Your statement makes some unsafe assumptions. Mental state has a strong effect on ability to reproduce and raise offspring. Cancer rarely has an onset early enough to be a factor in this and the traits aren't something that can be "sensed" by potential reproductive partners. Evolution is blind to debilitations that don't impact reproductive ability (this is the same reason our natural healthy lives aren't much longer, on average, than the time it takes for us to be successful grandparents).
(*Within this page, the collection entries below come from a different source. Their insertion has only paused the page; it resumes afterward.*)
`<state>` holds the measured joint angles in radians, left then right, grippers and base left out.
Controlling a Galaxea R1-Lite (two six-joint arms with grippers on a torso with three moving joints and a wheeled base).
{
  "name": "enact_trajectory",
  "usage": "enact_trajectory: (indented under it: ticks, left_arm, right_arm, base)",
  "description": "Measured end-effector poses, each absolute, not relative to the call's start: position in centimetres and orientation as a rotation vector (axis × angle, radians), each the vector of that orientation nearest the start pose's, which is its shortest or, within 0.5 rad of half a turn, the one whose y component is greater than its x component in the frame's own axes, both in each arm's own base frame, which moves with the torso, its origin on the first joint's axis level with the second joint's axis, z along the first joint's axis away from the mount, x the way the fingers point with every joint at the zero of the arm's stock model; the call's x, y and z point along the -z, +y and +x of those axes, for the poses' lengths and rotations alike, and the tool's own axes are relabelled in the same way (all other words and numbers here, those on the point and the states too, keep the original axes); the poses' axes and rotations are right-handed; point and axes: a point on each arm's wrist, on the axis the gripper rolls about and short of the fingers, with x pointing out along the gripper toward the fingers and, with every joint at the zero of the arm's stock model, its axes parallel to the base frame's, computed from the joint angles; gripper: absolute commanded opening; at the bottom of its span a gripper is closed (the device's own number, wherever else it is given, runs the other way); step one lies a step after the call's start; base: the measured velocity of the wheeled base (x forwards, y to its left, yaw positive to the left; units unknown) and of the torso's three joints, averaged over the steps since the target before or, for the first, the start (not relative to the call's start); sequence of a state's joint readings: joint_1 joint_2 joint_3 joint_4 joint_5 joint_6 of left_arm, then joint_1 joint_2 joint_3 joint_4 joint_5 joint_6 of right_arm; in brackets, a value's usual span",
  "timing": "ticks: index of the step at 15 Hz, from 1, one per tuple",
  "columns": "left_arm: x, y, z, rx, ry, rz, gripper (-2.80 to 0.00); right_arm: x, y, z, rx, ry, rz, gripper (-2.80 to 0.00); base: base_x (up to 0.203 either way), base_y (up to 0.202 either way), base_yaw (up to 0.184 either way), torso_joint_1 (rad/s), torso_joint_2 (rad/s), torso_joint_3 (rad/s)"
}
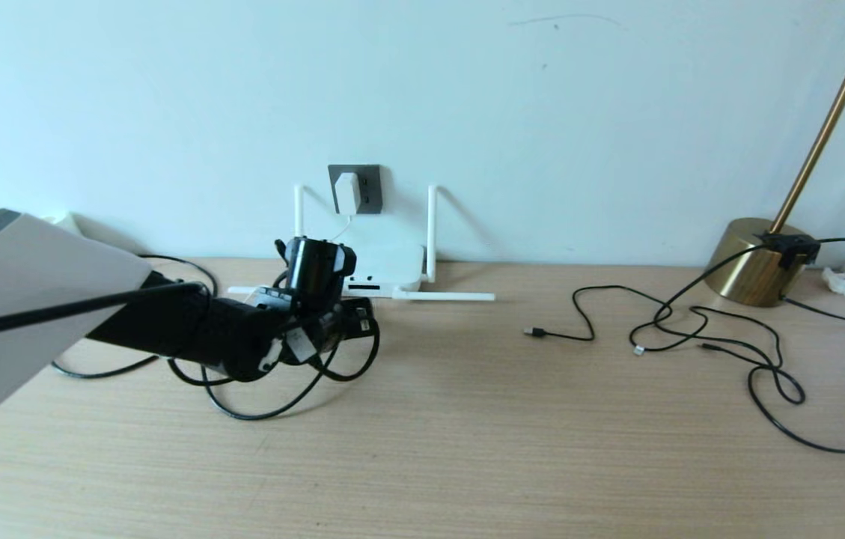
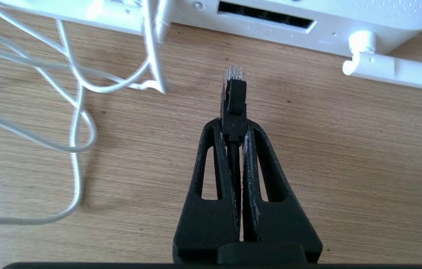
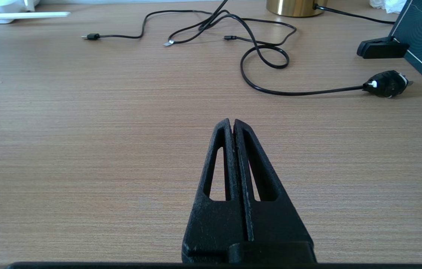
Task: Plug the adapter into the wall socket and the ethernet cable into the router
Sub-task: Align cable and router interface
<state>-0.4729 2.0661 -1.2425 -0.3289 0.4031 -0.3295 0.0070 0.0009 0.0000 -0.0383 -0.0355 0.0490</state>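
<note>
Now left gripper [image 2: 234,125] pinching ethernet cable [image 2: 233,99] plug, near router [image 2: 364,16]; right gripper [image 3: 232,125] pressed together.

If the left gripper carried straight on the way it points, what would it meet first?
Probably the router: the left gripper aims the ethernet cable plug at its port face, with only bare table between.

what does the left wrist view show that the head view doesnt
Only the left wrist view shows the left gripper shut on the ethernet cable, its clear tip short of the router's dark port slot, and the tangled white cord close up.

Only the head view shows the adapter seated in the wall socket, the brass lamp base and loose black cables.

Both show the router and the wooden table.
</note>
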Motion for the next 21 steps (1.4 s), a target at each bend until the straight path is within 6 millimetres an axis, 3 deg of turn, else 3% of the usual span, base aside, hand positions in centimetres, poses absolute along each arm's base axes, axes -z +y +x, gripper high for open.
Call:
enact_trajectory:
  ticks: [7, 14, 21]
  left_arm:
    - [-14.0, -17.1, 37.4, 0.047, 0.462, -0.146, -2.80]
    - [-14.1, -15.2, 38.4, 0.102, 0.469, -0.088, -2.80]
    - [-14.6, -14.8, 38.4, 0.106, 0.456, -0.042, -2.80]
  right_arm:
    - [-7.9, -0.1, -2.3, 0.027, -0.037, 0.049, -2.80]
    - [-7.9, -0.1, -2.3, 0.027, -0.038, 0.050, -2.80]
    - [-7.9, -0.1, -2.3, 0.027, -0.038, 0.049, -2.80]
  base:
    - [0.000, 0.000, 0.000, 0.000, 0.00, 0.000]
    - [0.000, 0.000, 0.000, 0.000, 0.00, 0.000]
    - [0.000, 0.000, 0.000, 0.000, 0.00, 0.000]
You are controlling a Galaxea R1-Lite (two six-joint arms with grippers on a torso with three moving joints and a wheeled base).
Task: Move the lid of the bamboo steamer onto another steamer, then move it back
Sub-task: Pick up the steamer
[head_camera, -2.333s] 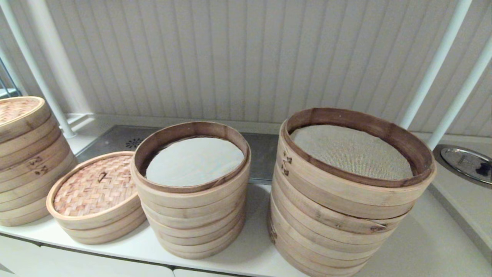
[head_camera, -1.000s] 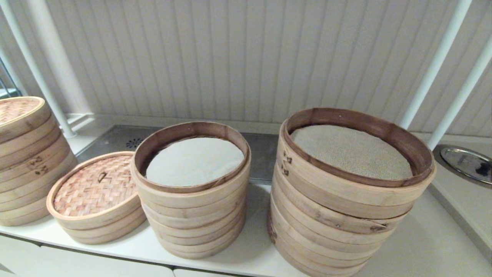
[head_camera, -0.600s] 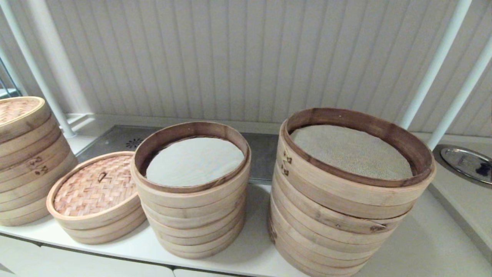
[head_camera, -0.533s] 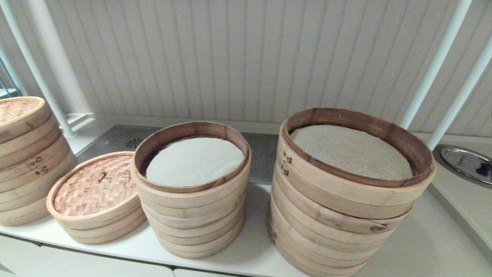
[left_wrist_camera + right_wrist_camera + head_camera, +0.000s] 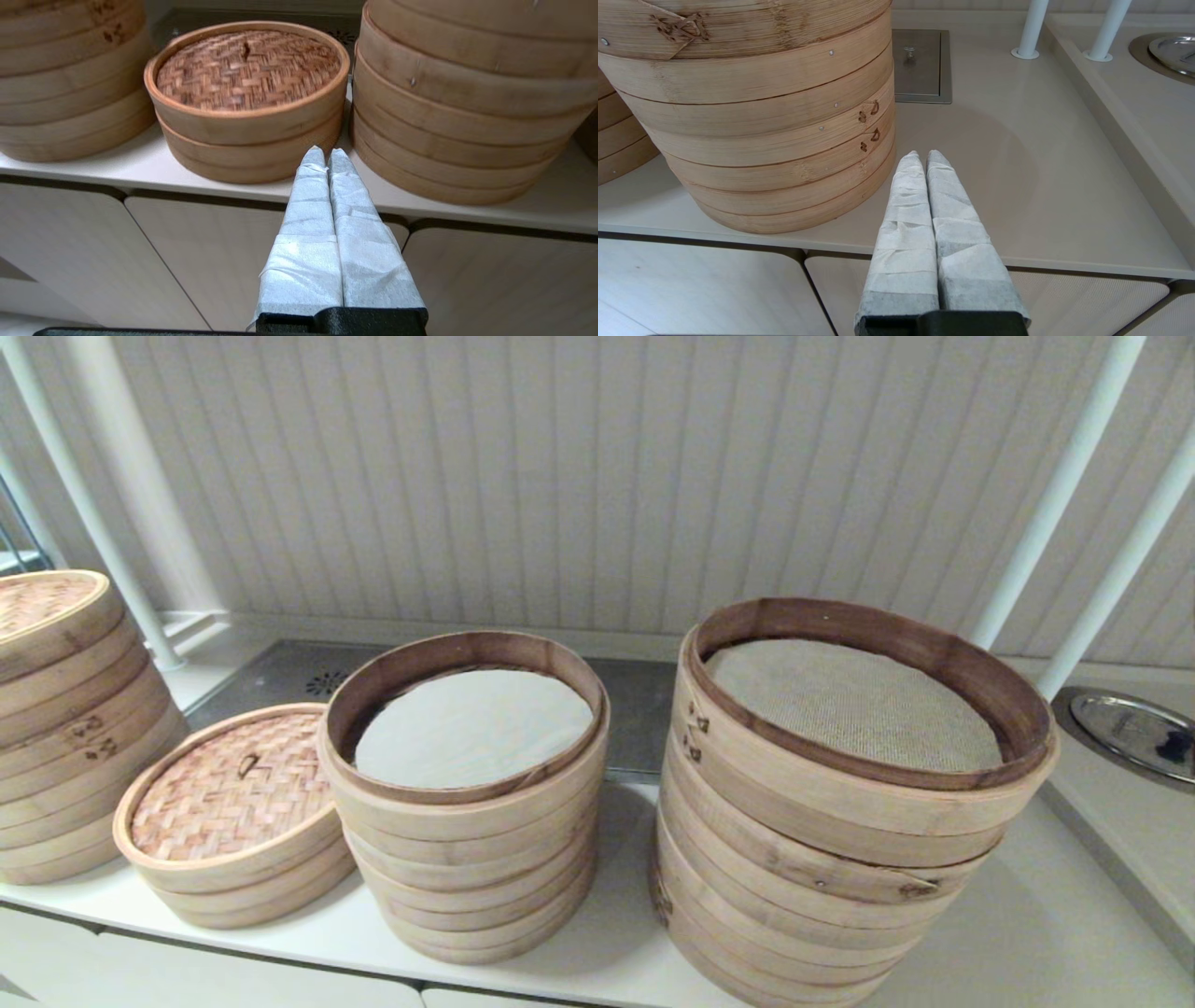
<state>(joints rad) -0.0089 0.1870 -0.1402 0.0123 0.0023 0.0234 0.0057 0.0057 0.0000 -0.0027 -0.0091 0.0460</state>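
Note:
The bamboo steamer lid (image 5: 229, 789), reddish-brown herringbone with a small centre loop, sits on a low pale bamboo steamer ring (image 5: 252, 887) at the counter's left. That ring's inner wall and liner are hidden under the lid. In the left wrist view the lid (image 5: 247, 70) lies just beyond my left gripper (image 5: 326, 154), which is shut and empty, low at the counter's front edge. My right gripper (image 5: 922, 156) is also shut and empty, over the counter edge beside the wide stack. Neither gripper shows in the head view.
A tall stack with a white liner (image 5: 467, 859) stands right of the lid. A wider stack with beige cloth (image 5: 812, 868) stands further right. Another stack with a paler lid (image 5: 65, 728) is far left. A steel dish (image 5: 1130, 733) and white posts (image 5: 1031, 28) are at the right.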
Maybe in a few hundred years with a society that stagnated with the exception of a strong stigma being placed on reproduction with people pre-disposed to cancer you'd see a natural reduction in the traits.
Similarly, schizophrenia doesn't usually kick in until your early 20's for males, and early 30's for females, which leaves plenty of time for reproduction, especially in centuries past when we grew up faster.
I found this claim dubious as well. It incorrectly assumes that evolution will cull 'bad' traits and reward 'good' ones. Tell me, what is the evolutionary advantage of the appendix? Fingerprints? The number of human chromosomes?
All we know is that these traits are survivable which says nothing of any advantage or disadvantage they may confer. The author (of the article and this comment) needs to understand evolution better.
"Disposable Soma" theory of aging: in species subject to high levels of predation or death due to other random events, it may be more adaptive to pump energy into reproducing rather than fighting cancer and otherwise maintaining the body.
However, if this were true, wouldn't that mean illnesses like Cancer would also have a survival advantage?